* **Work required**: Using the data that follows, report how many lines include "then"; output no other text.

Stored items from a collection
####################

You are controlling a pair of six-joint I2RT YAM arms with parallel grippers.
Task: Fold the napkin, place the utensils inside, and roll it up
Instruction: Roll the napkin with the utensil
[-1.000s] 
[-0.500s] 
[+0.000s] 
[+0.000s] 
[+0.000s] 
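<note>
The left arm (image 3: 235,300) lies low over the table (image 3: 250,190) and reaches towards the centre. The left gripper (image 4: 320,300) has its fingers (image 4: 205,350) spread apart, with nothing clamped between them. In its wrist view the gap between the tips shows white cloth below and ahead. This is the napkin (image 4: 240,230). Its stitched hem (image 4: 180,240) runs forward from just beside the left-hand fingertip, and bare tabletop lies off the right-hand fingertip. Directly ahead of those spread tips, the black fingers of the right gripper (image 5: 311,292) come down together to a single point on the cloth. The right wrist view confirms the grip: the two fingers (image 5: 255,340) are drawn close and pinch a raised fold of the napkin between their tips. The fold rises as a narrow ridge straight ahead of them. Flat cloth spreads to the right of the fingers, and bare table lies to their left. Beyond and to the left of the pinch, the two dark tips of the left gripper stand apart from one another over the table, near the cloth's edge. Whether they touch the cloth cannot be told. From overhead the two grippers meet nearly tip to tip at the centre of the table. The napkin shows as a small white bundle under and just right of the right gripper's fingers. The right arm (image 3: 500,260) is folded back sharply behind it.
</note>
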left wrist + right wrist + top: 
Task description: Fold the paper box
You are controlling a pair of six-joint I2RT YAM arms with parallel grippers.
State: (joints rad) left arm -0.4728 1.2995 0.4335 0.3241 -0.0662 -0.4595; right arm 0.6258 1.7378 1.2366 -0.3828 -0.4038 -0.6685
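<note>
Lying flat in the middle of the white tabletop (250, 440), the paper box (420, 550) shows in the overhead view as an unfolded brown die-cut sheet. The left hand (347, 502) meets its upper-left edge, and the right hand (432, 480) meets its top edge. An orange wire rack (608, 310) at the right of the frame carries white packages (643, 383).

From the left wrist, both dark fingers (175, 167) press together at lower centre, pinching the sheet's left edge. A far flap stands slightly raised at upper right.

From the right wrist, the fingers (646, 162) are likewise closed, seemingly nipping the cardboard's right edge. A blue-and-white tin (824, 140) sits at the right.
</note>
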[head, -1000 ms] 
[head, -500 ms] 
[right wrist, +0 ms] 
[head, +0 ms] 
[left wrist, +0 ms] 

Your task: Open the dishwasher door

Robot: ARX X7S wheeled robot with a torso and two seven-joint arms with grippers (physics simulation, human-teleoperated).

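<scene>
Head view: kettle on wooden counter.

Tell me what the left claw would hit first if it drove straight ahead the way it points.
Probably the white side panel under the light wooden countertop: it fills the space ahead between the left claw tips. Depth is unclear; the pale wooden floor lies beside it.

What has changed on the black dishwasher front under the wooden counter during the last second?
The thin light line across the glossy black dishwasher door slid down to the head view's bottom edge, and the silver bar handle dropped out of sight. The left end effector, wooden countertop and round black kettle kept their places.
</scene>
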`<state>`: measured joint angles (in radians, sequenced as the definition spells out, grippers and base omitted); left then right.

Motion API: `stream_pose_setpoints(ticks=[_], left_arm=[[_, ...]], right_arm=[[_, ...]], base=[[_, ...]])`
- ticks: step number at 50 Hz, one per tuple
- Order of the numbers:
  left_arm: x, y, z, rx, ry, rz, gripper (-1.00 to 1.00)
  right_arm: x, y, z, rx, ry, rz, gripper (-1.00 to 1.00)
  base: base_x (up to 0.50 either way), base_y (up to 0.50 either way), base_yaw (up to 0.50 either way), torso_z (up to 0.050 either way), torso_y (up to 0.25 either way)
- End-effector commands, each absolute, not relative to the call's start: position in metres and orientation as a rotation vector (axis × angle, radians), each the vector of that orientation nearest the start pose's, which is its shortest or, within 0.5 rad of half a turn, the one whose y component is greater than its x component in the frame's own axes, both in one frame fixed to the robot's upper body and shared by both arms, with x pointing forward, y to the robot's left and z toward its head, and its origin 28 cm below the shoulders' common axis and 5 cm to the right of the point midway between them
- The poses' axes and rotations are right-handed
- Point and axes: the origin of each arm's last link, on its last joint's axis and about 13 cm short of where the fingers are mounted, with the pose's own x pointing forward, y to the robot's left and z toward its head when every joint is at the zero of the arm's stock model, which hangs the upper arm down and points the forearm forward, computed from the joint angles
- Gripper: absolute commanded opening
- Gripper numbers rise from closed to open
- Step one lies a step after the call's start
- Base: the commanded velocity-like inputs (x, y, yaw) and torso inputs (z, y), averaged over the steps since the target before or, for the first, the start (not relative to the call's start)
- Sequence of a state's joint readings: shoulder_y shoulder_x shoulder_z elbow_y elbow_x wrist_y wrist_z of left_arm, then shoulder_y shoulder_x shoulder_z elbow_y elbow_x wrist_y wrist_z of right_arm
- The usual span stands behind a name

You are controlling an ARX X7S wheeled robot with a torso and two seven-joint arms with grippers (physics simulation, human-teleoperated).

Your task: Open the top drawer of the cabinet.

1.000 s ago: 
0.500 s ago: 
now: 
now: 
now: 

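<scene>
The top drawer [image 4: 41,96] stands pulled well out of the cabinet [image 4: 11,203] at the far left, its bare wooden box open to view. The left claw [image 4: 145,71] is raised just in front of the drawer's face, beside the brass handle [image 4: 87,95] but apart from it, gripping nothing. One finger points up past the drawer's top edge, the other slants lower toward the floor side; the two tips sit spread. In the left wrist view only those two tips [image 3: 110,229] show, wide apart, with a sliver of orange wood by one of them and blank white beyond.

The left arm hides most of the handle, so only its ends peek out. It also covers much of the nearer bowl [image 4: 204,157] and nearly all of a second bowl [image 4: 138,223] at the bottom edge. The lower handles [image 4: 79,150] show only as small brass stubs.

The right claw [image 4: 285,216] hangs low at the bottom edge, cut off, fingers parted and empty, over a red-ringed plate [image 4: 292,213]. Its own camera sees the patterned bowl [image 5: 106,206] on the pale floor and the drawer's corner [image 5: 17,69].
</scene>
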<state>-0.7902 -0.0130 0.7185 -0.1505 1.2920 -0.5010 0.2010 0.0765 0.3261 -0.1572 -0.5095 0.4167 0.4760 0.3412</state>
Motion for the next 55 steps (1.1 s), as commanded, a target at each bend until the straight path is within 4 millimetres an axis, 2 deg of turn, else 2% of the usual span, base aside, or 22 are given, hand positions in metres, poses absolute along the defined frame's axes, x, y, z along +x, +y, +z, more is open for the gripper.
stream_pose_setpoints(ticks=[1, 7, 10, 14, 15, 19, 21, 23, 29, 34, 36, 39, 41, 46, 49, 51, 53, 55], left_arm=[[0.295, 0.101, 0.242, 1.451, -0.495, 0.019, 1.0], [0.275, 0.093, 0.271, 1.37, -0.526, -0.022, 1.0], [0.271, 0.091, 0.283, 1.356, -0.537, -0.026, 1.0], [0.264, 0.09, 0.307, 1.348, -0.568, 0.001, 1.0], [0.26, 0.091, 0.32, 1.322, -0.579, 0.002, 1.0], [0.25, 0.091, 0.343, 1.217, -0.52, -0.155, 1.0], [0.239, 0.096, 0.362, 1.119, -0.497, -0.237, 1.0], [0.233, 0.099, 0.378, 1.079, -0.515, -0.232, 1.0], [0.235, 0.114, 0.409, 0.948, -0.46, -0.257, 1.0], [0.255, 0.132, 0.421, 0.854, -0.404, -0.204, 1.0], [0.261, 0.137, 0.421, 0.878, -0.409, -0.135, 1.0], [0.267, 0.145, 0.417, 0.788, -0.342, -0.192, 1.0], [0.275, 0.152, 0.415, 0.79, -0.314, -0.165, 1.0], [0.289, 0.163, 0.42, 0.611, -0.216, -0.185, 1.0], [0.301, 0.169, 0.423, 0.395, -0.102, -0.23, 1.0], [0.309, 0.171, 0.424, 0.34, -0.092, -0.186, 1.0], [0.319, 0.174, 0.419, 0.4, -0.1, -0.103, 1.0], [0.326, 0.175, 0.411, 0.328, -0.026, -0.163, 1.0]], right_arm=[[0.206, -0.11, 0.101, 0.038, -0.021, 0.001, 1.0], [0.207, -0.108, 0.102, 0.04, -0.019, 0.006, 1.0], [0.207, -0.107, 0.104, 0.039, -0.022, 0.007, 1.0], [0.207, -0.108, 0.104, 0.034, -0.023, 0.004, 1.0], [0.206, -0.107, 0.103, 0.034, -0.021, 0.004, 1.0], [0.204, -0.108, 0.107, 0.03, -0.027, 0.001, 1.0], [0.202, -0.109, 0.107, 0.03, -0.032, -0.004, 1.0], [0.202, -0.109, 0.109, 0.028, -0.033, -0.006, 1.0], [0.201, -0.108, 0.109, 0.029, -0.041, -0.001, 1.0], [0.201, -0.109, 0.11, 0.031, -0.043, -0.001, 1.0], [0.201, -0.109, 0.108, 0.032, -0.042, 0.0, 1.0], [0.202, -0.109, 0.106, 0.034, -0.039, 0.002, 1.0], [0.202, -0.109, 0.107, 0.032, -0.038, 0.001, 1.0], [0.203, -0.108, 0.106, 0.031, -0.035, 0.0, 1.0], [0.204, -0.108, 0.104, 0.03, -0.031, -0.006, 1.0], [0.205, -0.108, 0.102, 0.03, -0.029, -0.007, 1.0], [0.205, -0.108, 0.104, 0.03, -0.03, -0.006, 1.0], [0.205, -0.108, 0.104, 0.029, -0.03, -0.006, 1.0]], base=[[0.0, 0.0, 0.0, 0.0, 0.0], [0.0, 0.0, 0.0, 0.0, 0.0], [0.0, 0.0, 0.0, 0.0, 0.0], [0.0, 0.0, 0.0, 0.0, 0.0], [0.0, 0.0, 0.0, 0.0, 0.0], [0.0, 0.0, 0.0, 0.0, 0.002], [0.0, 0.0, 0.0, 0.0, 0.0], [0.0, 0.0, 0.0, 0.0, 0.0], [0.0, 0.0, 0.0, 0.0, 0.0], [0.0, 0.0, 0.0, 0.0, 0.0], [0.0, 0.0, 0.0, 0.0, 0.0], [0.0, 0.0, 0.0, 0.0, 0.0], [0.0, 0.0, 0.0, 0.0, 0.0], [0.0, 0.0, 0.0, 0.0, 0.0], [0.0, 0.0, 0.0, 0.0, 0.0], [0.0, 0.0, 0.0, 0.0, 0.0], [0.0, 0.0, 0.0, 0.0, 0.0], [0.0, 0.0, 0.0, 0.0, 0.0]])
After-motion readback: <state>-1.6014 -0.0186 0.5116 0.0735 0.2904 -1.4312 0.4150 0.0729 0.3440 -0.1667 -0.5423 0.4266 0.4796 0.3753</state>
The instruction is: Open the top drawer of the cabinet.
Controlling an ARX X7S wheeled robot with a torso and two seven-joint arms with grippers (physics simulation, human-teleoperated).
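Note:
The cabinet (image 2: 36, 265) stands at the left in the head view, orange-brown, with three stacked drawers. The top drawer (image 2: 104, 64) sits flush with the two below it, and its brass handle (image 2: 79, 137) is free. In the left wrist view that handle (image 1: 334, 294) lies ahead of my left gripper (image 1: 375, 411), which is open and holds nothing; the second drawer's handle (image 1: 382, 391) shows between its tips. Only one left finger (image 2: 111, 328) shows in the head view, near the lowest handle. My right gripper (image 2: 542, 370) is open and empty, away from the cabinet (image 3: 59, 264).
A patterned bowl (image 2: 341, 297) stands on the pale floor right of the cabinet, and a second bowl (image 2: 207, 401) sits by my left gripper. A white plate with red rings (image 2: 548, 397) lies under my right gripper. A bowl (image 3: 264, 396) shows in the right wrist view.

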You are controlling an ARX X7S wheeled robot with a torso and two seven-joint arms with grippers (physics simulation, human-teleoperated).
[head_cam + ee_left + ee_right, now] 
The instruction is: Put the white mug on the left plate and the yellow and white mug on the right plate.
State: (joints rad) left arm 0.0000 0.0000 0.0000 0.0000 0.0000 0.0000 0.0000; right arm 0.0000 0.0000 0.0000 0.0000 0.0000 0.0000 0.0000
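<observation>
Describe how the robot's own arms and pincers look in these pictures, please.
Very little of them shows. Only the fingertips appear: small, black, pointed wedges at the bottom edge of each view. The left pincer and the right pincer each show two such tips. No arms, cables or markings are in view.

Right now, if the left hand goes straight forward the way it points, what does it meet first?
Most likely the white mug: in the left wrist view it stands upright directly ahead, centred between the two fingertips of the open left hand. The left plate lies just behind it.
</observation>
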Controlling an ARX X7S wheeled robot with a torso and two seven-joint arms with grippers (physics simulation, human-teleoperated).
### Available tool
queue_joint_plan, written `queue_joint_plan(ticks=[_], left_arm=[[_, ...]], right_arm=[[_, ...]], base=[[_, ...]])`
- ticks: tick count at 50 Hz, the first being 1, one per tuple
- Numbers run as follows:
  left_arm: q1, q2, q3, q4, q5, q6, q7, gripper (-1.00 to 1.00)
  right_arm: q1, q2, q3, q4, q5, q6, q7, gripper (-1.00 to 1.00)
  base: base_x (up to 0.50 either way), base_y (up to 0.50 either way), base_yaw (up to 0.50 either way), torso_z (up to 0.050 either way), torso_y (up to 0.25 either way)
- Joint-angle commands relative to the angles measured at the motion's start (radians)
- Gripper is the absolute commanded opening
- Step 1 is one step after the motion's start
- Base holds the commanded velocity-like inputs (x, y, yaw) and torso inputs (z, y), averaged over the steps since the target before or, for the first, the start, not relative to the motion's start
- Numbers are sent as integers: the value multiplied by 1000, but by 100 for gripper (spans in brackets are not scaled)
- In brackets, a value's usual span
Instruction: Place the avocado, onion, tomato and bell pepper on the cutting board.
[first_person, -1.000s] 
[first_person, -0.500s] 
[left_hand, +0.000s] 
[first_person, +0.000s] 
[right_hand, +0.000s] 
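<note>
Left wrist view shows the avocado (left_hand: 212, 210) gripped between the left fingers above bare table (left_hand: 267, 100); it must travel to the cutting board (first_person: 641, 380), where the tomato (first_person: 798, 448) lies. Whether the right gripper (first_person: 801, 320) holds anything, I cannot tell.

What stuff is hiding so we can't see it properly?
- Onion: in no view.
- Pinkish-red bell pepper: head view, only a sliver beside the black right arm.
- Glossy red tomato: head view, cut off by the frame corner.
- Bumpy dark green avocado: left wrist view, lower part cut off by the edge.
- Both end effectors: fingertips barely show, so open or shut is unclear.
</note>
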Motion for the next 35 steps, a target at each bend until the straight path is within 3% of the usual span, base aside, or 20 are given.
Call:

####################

* **Task answer**: 2